Following the arrival of the British a number of Muslim-Christian Associations were established in all the major towns. In 1919 they joined together to hold the first Palestine Arab Congress in Jerusalem. Its main platforms were a call for representative government and opposition to the Balfour Declaration.

The Faisal-Weizmann Agreement led the Palestinian Arab population to reject the Syrian-Arab-Nationalist movement led by Faisal (in which many previously placed their hopes) and instead to agitate for Palestine to become a separate state, with an Arab majority. To further that objective, they demanded an elected assembly.[32] In 1919, in response to Palestinian Arab fears of the inclusion of the Balfour declaration to process the secret society al-Kaff al-Sawada’ (the Black-hand, its name soon changed to al-Fida’iyya, The Self-Sacrificers) was founded, it later played an important role in clandestine anti-British and anti-Zionist activities. The society was run by the al-Dajjani and al-Shanti families, with Ibrahim Hammani in charge of training and ‘Isa al-Sifri developed a secret code for correspondence. The society was initially based in Jaffa but moved its headquarters to Nablus, the Jerusalem branch was run by Mahmud Aziz al-Khalidi.[33]

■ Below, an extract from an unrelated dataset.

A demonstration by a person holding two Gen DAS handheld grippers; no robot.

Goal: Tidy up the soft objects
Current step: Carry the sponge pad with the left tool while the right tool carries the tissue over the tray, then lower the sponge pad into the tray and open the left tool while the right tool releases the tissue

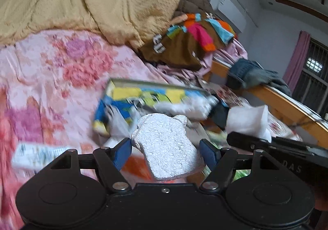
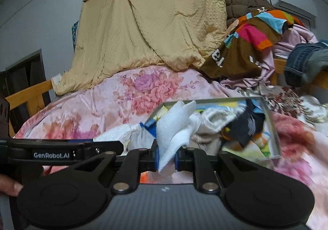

The Times report of the riots, 8 April 1920

After the April riots an event took place that turned the traditional rivalry between the Husayni and Nashashibi clans into a serious rift,[34] with long-term consequences for al-Husayni and Palestinian nationalism. According to Sir Louis Bols, great pressure was brought to bear on the military administration from Zionist leaders and officials such as David Yellin, to have the Mayor of Jerusalem, Mousa Kazzim al-Husayni, dismissed, given his presence in the Nabi Musa riots of the previous March. Colonel Storrs, the Military Governor of Jerusalem, removed him without further inquiry, replacing him with Raghib. This, according to the Palin report, 'had a profound effect on his co-religionists, definitely confirming the conviction they had already formed from other evidence that the Civil Administration was the mere puppet of the Zionist Organization.'[35]

Supreme Muslim Council under Hajj Amin (1921–1937)

The High Commissioner of Palestine, Herbert Samuel, as a counterbalance the Nashashibis gaining the position of Mayor of Jerusalem, pardoned Hajj Amīn and Aref al-Aref and established a Supreme Muslim Council (SMC), or Supreme Muslim Sharia Council, on 20 December 1921.[36] The SMC was to have authority over all the Muslim Waqfs (religious endowments) and Sharia (religious law) Courts in Palestine. The members of the Council were to be elected by an electoral college and appointed Hajj Amīn as president of the Council with the powers of employment over all Muslim officials throughout Palestine.[37] The Anglo American committee termed it a powerful political machine.[38]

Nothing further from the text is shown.